Task to carry out: Below are records; copy every line in them that holds the word "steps".

━━━

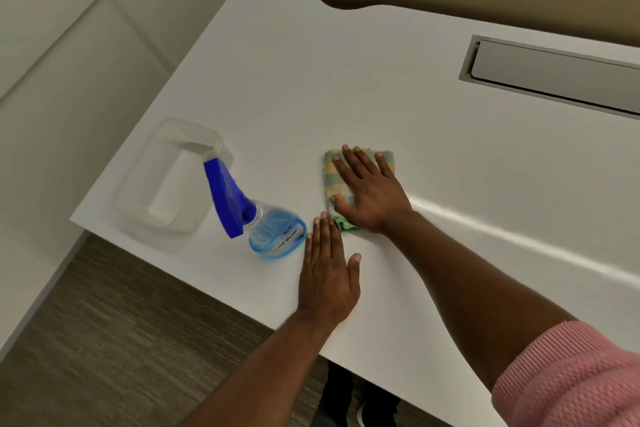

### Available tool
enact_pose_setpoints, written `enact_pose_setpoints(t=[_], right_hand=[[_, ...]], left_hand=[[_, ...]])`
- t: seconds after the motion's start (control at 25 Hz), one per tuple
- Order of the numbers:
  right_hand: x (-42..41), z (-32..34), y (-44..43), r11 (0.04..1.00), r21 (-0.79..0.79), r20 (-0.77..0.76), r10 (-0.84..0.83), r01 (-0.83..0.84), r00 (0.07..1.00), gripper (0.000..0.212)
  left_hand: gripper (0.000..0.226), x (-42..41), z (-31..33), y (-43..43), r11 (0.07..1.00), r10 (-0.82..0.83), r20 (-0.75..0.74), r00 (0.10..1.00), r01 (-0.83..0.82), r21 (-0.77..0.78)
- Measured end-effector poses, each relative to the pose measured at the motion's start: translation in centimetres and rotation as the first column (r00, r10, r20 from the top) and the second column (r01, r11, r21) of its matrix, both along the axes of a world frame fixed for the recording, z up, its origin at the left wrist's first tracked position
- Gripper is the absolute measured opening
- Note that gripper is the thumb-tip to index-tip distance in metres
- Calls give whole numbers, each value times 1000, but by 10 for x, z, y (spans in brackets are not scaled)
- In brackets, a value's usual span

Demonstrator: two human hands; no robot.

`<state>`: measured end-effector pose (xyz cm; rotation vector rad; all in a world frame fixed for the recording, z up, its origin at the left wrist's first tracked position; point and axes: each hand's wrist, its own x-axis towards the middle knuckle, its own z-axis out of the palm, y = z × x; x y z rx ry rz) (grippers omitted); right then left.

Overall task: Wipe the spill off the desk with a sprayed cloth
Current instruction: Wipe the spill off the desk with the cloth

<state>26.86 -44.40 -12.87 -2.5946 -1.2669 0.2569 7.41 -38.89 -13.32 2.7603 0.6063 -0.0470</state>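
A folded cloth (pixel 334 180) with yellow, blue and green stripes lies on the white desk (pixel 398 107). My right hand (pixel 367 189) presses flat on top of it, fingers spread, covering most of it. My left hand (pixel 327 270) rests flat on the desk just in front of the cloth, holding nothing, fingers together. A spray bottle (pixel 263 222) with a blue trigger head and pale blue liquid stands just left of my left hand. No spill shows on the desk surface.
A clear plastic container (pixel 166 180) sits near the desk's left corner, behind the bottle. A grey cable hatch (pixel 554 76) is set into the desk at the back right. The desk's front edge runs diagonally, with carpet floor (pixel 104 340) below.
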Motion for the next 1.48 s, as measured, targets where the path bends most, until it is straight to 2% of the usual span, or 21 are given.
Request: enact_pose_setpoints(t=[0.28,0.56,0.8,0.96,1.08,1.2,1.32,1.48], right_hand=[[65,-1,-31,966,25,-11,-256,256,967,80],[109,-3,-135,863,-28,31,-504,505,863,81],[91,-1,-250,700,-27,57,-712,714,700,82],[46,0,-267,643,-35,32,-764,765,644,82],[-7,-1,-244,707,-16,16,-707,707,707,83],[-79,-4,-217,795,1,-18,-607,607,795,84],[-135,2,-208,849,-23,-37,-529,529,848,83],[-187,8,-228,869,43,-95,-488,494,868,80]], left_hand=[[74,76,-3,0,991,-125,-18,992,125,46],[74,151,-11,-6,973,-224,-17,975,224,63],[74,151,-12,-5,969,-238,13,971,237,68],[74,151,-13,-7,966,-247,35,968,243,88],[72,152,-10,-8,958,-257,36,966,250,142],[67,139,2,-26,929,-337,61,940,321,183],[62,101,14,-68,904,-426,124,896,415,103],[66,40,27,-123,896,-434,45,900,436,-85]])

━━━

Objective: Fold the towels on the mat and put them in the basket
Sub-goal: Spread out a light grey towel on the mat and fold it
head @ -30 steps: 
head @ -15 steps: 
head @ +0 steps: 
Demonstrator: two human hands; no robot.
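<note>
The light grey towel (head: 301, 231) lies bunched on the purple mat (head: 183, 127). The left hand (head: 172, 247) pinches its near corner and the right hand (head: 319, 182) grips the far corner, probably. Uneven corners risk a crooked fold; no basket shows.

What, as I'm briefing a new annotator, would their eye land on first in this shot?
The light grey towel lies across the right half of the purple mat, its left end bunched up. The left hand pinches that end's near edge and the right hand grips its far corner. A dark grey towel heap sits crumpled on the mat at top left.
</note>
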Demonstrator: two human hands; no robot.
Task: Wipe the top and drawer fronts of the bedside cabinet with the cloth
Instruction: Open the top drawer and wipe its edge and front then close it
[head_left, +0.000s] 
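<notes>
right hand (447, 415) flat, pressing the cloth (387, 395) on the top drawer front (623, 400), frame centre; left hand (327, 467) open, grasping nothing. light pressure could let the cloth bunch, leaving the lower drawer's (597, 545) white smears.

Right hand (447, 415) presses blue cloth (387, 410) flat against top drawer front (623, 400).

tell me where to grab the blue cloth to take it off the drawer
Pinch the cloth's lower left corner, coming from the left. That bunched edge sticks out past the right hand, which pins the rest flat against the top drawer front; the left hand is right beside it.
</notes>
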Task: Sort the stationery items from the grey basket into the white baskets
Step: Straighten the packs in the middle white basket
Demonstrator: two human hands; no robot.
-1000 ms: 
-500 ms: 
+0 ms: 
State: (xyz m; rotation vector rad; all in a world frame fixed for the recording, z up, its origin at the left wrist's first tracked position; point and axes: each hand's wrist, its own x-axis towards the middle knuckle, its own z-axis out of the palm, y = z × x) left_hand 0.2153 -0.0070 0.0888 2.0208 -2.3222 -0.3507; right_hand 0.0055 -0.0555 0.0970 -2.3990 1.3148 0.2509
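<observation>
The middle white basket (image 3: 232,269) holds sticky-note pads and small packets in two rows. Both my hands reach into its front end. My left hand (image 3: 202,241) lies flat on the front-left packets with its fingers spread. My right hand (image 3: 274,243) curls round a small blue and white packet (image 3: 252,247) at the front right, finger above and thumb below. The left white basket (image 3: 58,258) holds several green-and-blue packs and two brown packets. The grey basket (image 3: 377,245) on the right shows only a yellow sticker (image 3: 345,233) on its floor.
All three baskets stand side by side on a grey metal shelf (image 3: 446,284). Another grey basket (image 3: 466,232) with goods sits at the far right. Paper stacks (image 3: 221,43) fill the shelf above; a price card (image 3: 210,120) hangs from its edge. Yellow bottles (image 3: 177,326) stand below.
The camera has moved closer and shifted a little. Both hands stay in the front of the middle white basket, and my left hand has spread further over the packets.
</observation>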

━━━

Result of the exercise:
head @ -30 steps: 
head @ -15 steps: 
head @ +0 steps: 

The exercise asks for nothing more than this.